Records provided Start Marker
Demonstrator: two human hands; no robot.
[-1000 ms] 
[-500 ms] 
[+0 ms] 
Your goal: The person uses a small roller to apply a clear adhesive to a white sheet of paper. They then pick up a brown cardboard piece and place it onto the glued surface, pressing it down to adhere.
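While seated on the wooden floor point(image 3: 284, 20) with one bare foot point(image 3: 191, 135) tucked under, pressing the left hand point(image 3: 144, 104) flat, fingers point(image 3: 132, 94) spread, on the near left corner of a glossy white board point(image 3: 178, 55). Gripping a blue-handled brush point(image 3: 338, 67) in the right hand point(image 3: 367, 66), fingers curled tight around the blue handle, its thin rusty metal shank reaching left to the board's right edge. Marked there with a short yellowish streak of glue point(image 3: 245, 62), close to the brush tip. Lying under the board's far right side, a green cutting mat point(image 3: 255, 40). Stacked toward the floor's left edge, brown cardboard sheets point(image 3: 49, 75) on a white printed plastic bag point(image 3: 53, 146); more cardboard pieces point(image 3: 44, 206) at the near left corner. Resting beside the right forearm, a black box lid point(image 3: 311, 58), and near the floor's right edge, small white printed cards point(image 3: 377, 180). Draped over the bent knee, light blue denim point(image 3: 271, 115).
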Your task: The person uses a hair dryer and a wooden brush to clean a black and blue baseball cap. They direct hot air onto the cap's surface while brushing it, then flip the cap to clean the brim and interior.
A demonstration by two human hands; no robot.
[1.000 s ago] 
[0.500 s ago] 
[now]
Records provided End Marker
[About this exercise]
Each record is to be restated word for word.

[Solution to the problem]
Demonstrator: two human hands; no robot.
[-1000 ms] 
[-500 ms] 
[+0 ms] 
Your goal: The person uses a small roller to apply a clear adhesive to a white sheet of paper. They then pick up a brown cardboard piece and place it onto the glued surface, pressing it down to adhere.
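While seated on the wooden floor point(image 3: 284, 20) with one bare foot point(image 3: 191, 135) tucked under, pressing the left hand point(image 3: 144, 104) flat, fingers point(image 3: 132, 94) spread, on the near left corner of a glossy white board point(image 3: 178, 55). Gripping a blue-handled brush point(image 3: 338, 67) in the right hand point(image 3: 367, 66), fingers curled tight around the blue handle, its thin rusty metal shank reaching left to the board's right edge. Marked there with a short yellowish streak of glue point(image 3: 245, 62), close to the brush tip. Lying under the board's far right side, a green cutting mat point(image 3: 255, 40). Stacked toward the floor's left edge, brown cardboard sheets point(image 3: 49, 75) on a white printed plastic bag point(image 3: 53, 146); more cardboard pieces point(image 3: 44, 206) at the near left corner. Resting beside the right forearm, a black box lid point(image 3: 311, 58), and near the floor's right edge, small white printed cards point(image 3: 377, 180). Draped over the bent knee, light blue denim point(image 3: 271, 115).
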Your task: The person uses a hair dryer and a wooden brush to clean a black and blue baseball cap. They direct hot air onto the cap's surface while brushing it, then flip the cap to clean the brim and interior.
A demonstration by two human hands; no robot.
[1.000 s ago] 
[0.500 s ago] 
[now]

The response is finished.